To summarize this quite intense conference season, I'm happy to report on the ubiquity of Knowledge Graphs. They are adopted in multiple forms to enhance systems and algorithms in many tasks. In my view KGs are the perfect tool to build such intent aware data exploration systems that can help us find our route in this immense sea of data. At the same time, KGs, being graphs, require efficient graph data management systems. I have the feeling that such systems will arise from the intersection of triplestores and property graphs.

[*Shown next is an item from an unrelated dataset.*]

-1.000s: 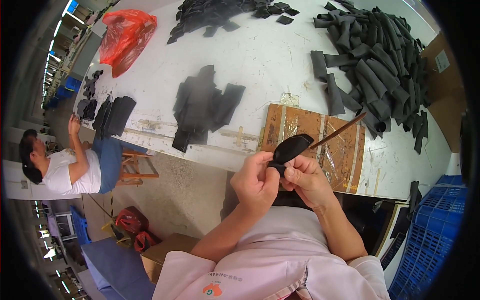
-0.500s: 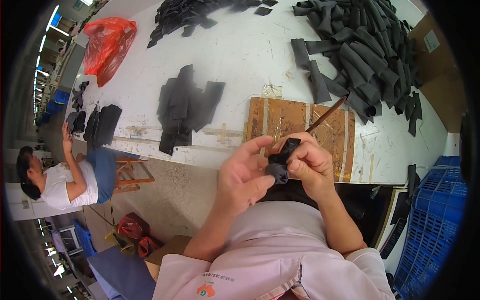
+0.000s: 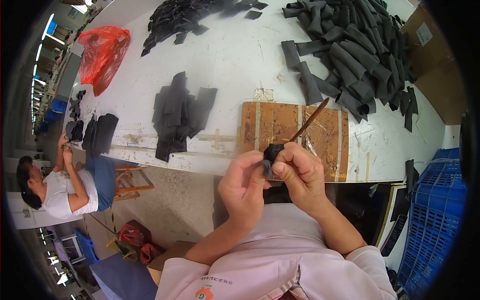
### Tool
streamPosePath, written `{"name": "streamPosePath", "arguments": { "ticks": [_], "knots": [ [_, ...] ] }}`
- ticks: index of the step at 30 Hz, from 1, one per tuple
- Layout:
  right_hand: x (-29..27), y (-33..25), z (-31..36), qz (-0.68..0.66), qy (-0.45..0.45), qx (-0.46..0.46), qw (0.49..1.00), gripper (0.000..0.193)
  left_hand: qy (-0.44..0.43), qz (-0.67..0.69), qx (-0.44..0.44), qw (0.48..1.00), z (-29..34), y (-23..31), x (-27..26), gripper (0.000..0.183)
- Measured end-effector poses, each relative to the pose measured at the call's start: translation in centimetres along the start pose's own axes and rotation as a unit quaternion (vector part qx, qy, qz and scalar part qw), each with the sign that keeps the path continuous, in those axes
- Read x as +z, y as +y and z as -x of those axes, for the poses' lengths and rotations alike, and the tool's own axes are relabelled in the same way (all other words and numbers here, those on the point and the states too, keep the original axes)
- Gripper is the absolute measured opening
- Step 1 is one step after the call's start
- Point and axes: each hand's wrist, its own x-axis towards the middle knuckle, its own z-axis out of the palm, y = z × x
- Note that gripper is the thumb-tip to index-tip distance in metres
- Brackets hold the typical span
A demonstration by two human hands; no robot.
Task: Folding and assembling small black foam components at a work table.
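Note:
Both my hands meet over the near edge of the white table around a small black fabric piece (image 3: pixel 272 151), bunched up and partly hidden by fingers. My left hand (image 3: pixel 244 182) pinches its lower left end, where a greyish part shows. On the other side, my right hand (image 3: pixel 302 175) grips the piece between thumb and bent fingers. A brown pointed stick (image 3: pixel 311 119) sticks out past the right hand's fingers, slanting up to the right; its lower end is hidden at the hand. Beneath it lies a worn brown board (image 3: pixel 255 125) with strips of tape.
Black fabric tubes (image 3: pixel 360 60) are heaped at the far right beside a cardboard box (image 3: pixel 430 75). Flat black strips (image 3: pixel 172 112) lie left of the board, small black pieces (image 3: pixel 180 20) behind. A red plastic bag (image 3: pixel 102 57), blue crates (image 3: pixel 435 205) and a seated person (image 3: pixel 70 187) are around.
My left hand's fingers, spread before, have closed in on the black piece. The piece has turned, and the stick's tip has shifted left. The whole view has shifted slightly.

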Motion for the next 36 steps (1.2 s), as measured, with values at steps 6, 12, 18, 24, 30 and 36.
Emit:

Participating to such important events was a privilege to me, but I cannot avoid thinking to the number of planes I took and to the impacts they had. Has highlighted by many sources among which the SIGPLAN initiative on Climate Change «Air travel is a significant source of greenhouse gas emissions, which in turn are a significant contributor to climate change».
I've already read or heard somewhere the idea that some of the major conferences should join forces and maybe organize to be in the same place almost at the same time, or even take place only once every other year. I'm not sure what would be the best solution, but for sure I'll start being more mindful of the issue.